**What you need to do:**
With the pictures left out, copy the listing below exactly.

**Available data:**
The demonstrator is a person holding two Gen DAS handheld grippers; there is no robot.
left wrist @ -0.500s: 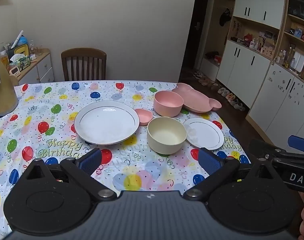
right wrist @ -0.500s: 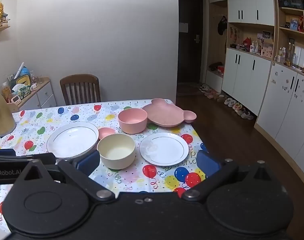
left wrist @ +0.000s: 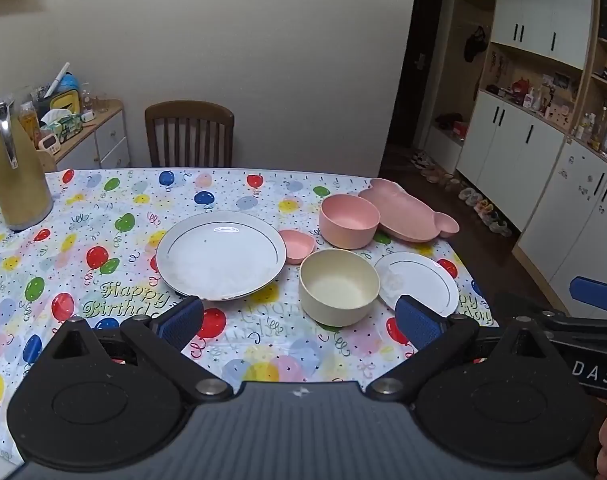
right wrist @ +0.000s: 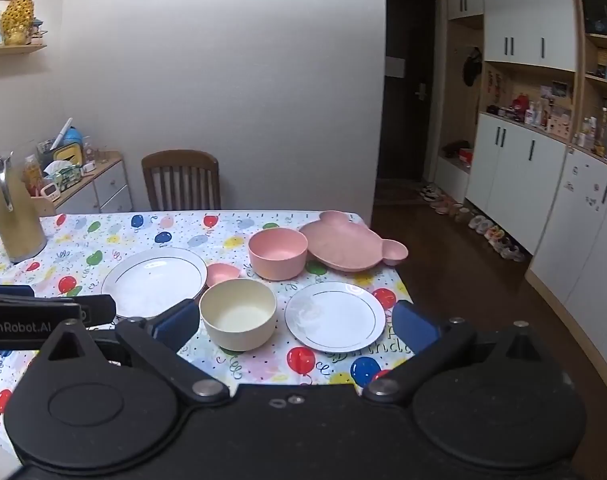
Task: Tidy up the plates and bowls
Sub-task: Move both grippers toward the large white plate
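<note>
On the balloon tablecloth lie a large white plate (left wrist: 221, 254) (right wrist: 155, 280), a small white plate (left wrist: 417, 282) (right wrist: 335, 316), a cream bowl (left wrist: 338, 286) (right wrist: 238, 314), a pink bowl (left wrist: 349, 221) (right wrist: 278, 253), a tiny pink dish (left wrist: 297, 245) (right wrist: 222, 273) and a pink bear-shaped plate (left wrist: 407, 210) (right wrist: 345, 246). My left gripper (left wrist: 299, 320) is open and empty, held above the near table edge in front of the cream bowl. My right gripper (right wrist: 295, 326) is open and empty, near the cream bowl and the small white plate.
A tan thermos jug (left wrist: 17, 172) stands at the table's far left. A wooden chair (left wrist: 189, 134) is behind the table. A cluttered side cabinet (left wrist: 83, 132) is at the left wall. White cupboards (left wrist: 543, 168) and shoes on the floor are to the right.
Both grippers have risen and drawn back slightly, so the dishes sit lower in both views. The dishes have not moved.
</note>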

**Problem solution:**
The demonstrator is a person holding two Gen DAS handheld grippers; there is no robot.
left wrist @ -0.500s: 
right wrist @ -0.500s: 
left wrist @ +0.000s: 
right wrist @ +0.000s: 
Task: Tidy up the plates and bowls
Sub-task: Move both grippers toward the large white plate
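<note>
On the balloon tablecloth lie a large white plate (left wrist: 221, 254) (right wrist: 155, 280), a small white plate (left wrist: 417, 282) (right wrist: 335, 316), a cream bowl (left wrist: 338, 286) (right wrist: 238, 314), a pink bowl (left wrist: 349, 221) (right wrist: 278, 253), a tiny pink dish (left wrist: 297, 245) (right wrist: 222, 273) and a pink bear-shaped plate (left wrist: 407, 210) (right wrist: 345, 246). My left gripper (left wrist: 299, 320) is open and empty, held above the near table edge in front of the cream bowl. My right gripper (right wrist: 295, 326) is open and empty, near the cream bowl and the small white plate.
A tan thermos jug (left wrist: 17, 172) stands at the table's far left. A wooden chair (left wrist: 189, 134) is behind the table. A cluttered side cabinet (left wrist: 83, 132) is at the left wall. White cupboards (left wrist: 543, 168) and shoes on the floor are to the right.
Both grippers have risen and drawn back slightly, so the dishes sit lower in both views. The dishes have not moved.
</note>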

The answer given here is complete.